Bio

Lídia Vives is a visual artist and fine art photographer born in Lleida and based in Barcelona. Her work fuses pictorial tradition, symbolic storytelling and contemporary fashion aesthetics, creating images that go beyond visual beauty to reveal hidden layers of meaning.

She is known for hiding secrets in her photographs — enigmatic symbols, subtle narrative details, and recurring elements such as bees. These visual mysteries have become her signature, offering viewers the chance to decode personal and universal themes embedded in each composition.

With influences from Renaissance and Baroque painting, Vives constructs her photographs with meticulous art direction, often integrating custom-made props, mixed media, and self-portraiture. Her imagery balances the timeless and the surreal, evoking a sense of suspended reality.
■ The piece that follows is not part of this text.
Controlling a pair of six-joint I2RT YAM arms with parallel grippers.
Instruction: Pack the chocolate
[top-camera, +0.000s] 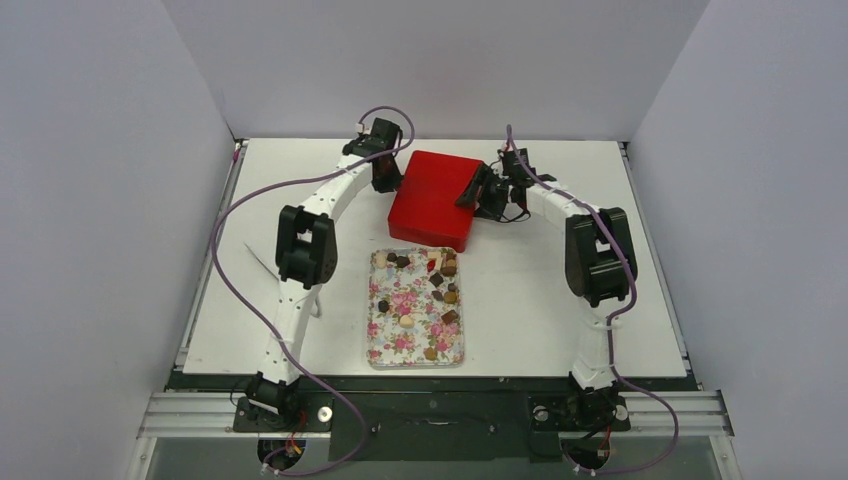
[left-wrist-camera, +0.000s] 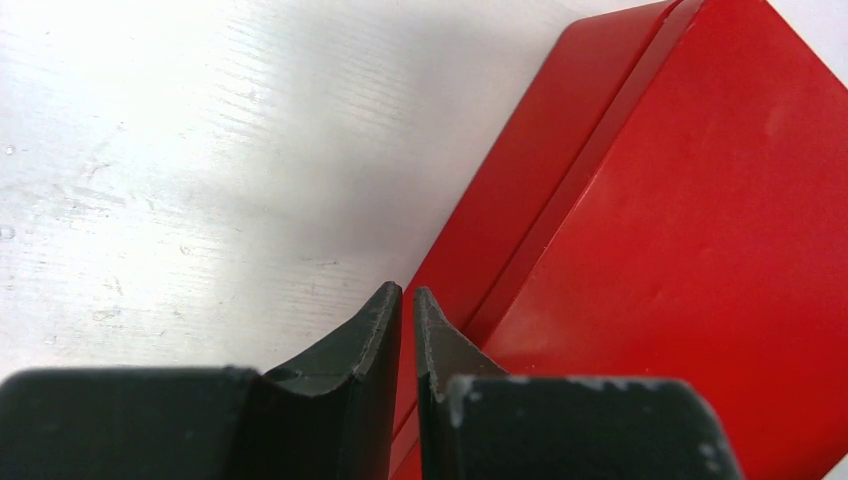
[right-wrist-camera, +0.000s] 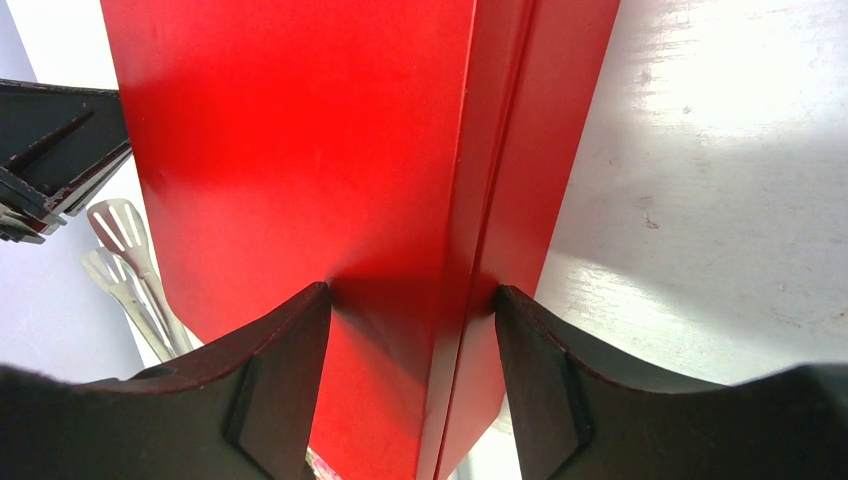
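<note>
The chocolate (top-camera: 443, 290), several small brown, tan and cream pieces, lies on the floral tray (top-camera: 372, 330) at the table's middle. Behind it stands a closed red box (top-camera: 432, 200). My left gripper (top-camera: 388, 180) is shut and empty at the box's far left corner; its wrist view shows the fingers (left-wrist-camera: 407, 292) at the red box's side (left-wrist-camera: 680, 250). My right gripper (top-camera: 472, 195) is open at the box's right edge. In its wrist view the jaws (right-wrist-camera: 410, 290) straddle the edge of the red box (right-wrist-camera: 300, 150), one finger over the lid top, the other beside the side wall.
Metal tongs (right-wrist-camera: 125, 260) lie on the white table left of the box, faint in the top view (top-camera: 258, 263). The left arm's gripper body (right-wrist-camera: 50, 150) shows beyond the box. Grey walls enclose the table on three sides.
</note>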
Her work has been exhibited in museums, galleries, and international art fairs, and featured in publications including Vogue Italia and Esquire. She has collaborated with institutions and brands such as RTVE and Penguin Random House, and her pieces are part of private collections around the world.

Artist Statement

Between the classical and the contemporary

Since childhood, I dreamed of becoming a painter. My father is an artist, and I grew up surrounded by canvases, classic music, and books filled with Renaissance and Baroque imagery. Later, as a teenager, I discovered photography through Henri Cartier-Bresson — and just as camera phones were emerging, I began experimenting with self-portraiture. That moment changed everything. Photography became my way of painting with light.
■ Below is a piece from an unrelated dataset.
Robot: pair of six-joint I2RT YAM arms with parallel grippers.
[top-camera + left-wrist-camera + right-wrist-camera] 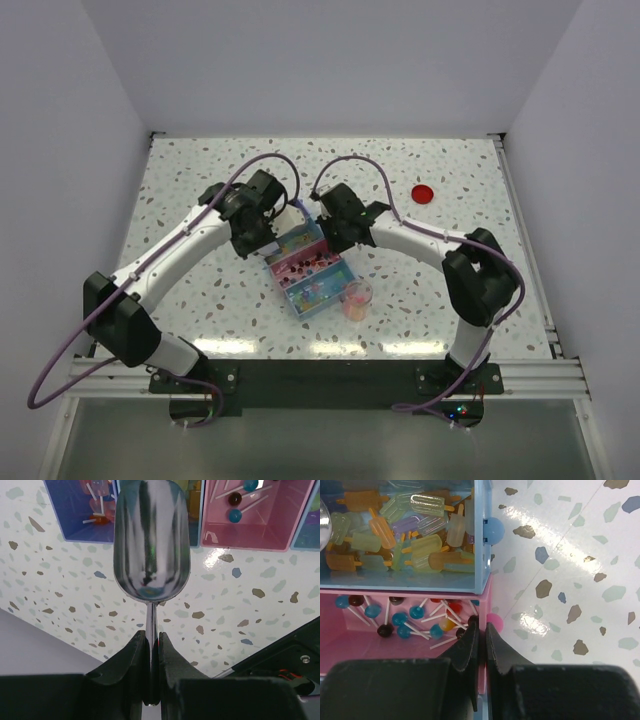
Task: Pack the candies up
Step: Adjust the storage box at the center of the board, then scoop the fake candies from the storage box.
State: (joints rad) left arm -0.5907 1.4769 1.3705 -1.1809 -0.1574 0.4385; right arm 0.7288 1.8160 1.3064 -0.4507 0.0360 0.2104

My work is a reconciliation of two worlds: the classical visual language I inherited, and the modern cultural influences I sought out — fashion, rock music, contemporary aesthetics. I construct timeless scenes that blend pictorial tradition with symbolic storytelling and surreal undertones. Each image is a crafted universe, built to seduce the eye and challenge the mind.

The game of looking

I like to create a dialogue with the viewer — a subtle, visual game. I often hide secrets within my compositions: bees, mirrors, fruits, gestures. These symbolic details invite the audience to look closer, to stay longer. The bee, for example, carries both a personal and historical meaning for me — a memory from my childhood and a nod to the Barberini family, patrons of Baroque artists. I use these visual clues to bridge past and present, reality and fiction.

Most of my works are staged environments: carefully directed scenes using handmade props, self-portraits, and stylized lighting. I don’t tell stories literally. I prefer metaphor, exaggeration, suggestion. Color —especially red— and composition are central to my process. Every object, every element has a place and a reason. My goal is for the aesthetic to captivate first, then lead to something deeper.

The personal as universal

Art is the language that best reflects how I experience the world. Sometimes emotions are too complex to name — and that’s where my work begins. My process is obsessive and immersive: from a vague idea or sketch, I build the set, shape the character, capture the moment, and later transform it through post-production — sometimes digital, sometimes painted by hand.

Even when my works are deeply personal, they speak to broader experiences — the female gaze, the intimate, the symbolic. I believe our individual stories often mirror collective ones. My hope is that my images resonate visually and emotionally — that someone might see one and think: “There’s something here I’ve felt too, even if I couldn’t put it into words.” That’s when a photograph becomes more than an image — it becomes connection.